NEW YORK, Oct 4 (Reuters) - Americans' wages are losing ground to inflation at a steep rate, a report on Tuesday from the Federal Reserve Bank of Dallas said, a finding that offers some support for the central bank's super-charged campaign to lower price pressures.

"Despite the stronger wage growth due to the tightness of the labor market, a majority of workers are finding their wages falling even further behind inflation," economists for the Dallas Fed wrote. A majority of workers' wages, once adjusted for inflation, "have failed to keep up with inflation in the past year. For these workers, the median decline in real wages is a little more than 8.5%."

The report acknowledged over the last 25 years there have been other periods of lost ground on wages relative to inflation, but added "the current time period is unparalleled in terms of the challenge employed workers face."

The paper said the average median decline in real wages over the last quarter century is 6.5%, with real wage declines typically ranging between 5.7% and 6.8%, highlighting the pain of the current period.

The report arrives as the U.S. central bank is pressing a historically aggressive campaign to raise rates. Since March, the Fed has lifted its overnight target rate range from near zero levels to the current 3% to 3.25% range, trying to lower the highest inflation rates in forty years.

According to central bank forecasts and the comments of officials, the Fed's efforts are far from finished. At its September policy meeting officials penciled in a year-ending funds rate of 4.4% and a 4.6% rate for next year.

The Fed has justified this as a necessary rebalancing of the economy. It has acknowledged that its effort to bring inflation down from the annualized 6.2% increase seen in August back to the 2% target will take time and will drive up unemployment.

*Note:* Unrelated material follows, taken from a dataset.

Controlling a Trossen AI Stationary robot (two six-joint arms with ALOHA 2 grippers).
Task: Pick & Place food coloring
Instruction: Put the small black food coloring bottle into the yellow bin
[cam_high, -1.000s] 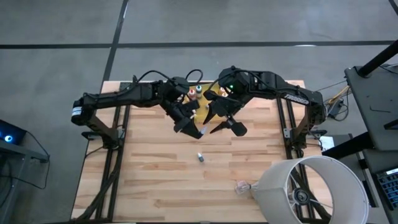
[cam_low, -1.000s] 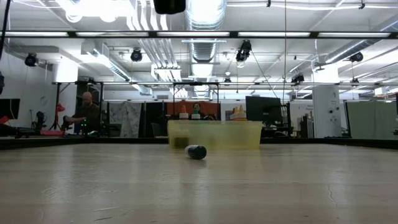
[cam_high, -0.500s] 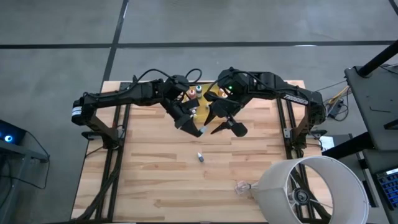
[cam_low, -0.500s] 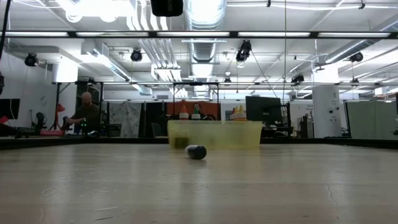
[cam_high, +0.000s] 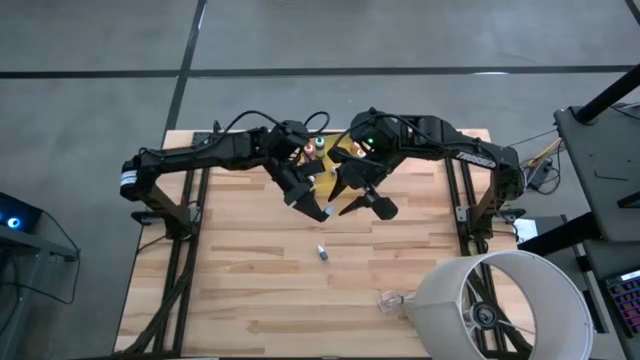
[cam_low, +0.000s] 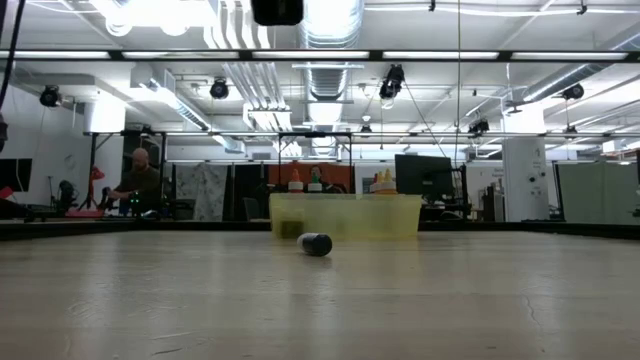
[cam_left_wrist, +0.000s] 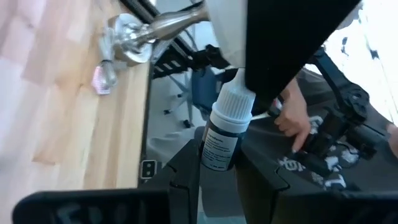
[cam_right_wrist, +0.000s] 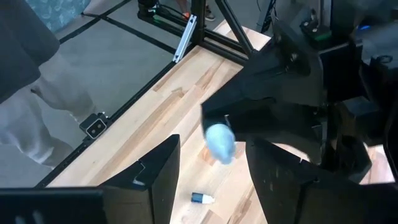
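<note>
My left gripper (cam_high: 318, 208) hangs above the table's middle, just near of the translucent yellow tray (cam_high: 332, 172), shut on one food coloring bottle (cam_left_wrist: 222, 138) with a dark-labelled body and a white cap (cam_high: 327, 213). My right gripper (cam_high: 365, 207) is open, right beside it toward the table's right, and touches nothing. A second bottle (cam_high: 322, 252) lies on its side on the wood, nearer the near edge (cam_low: 315, 244) (cam_right_wrist: 202, 198). Several more bottles (cam_high: 313, 148) stand in the tray (cam_low: 345, 216). My left gripper pinches the bottle by the lower part of its body (cam_left_wrist: 214, 163) between the two fingers (cam_left_wrist: 185, 186). The white cap (cam_left_wrist: 236, 104) points away from the gripper, along the fingers. The fingers slant down toward the table's near right. The bottle is lifted clear of the table.
A large white lampshade (cam_high: 498, 305) on a metal fitting (cam_left_wrist: 134, 36) lies at the table's near right corner. A small clear plastic scrap (cam_high: 388, 298) sits beside it. Bare wood stretches across the near left. A person (cam_low: 138, 185) stands in the room behind.
My left arm has shifted slightly toward the table's right while keeping the bottle in its fingers. The right gripper, the tray and the bottle on the table have stayed put.
</note>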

On Monday, New York Fed president John Williams said that while the jobless rate will likely rise from 3.7% to around 4.5% next year, "history teaches us that price stability is essential to achieving maximum employment over the longer term."

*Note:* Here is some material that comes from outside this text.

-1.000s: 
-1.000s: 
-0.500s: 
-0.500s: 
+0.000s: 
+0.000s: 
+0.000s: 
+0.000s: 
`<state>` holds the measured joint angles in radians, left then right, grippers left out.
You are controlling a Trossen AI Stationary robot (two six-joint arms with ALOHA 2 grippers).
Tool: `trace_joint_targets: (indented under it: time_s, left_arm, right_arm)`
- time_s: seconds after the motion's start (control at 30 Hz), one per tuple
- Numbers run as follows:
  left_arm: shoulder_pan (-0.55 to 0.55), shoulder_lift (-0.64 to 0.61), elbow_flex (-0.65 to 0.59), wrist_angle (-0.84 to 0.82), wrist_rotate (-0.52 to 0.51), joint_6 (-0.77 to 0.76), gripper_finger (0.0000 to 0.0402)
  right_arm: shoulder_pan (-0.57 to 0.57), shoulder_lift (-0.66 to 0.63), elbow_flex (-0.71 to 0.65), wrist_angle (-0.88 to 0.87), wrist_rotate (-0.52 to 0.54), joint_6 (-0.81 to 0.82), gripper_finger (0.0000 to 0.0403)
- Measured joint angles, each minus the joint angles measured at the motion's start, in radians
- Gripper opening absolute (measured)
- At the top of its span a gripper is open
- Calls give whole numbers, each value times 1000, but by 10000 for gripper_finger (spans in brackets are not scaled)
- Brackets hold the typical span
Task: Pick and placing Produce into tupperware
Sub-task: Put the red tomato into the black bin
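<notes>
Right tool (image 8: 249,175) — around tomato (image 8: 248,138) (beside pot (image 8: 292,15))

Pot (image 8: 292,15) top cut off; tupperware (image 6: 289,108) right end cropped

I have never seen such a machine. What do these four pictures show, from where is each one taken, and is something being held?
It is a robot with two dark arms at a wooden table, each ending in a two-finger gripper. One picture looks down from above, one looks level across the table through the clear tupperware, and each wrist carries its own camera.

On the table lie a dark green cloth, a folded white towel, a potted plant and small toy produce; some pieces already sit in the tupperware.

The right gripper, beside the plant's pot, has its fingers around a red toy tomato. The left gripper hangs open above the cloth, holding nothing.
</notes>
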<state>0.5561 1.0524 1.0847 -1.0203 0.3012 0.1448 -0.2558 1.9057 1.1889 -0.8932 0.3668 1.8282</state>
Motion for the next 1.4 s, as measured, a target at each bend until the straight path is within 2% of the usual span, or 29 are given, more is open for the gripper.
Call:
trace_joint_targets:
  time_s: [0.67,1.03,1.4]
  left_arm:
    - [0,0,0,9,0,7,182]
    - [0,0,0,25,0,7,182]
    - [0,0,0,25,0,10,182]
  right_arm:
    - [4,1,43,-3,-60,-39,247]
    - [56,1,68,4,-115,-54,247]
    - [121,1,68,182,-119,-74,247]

Williams said high inflation hurts Americans unequally, adding "those who can least afford the essentials—like food, gas, and housing—suffer the most."

The Fed has faced criticism from some that its bid to lower inflation will cause too many job losses, and Fed Chair Jerome Powell himself has warned of likely economic pain.

On Tuesday in New York, San Francisco Fed leader Mary Daly said she believes there is room to bring better balance in the job market without sending that part of the economy into outright decline.

Daly acknowledged that wage earners were losing ground against surging inflation and noted that her bank is collecting evidence pointing to a moderation in wage gains.

She said she is seeing "a very different pace" for wage gains now, as some of the rapid churn seen during and after the most acute phase of the coronavirus pandemic has passed. She said big wage increases are giving way to much smaller gains or attempts to improve work conditions outside of pay.

The catch for the Fed is that with underlying levels of inflation having grown worse, wage earners could lose even more ground on their pay before prices are brought under control.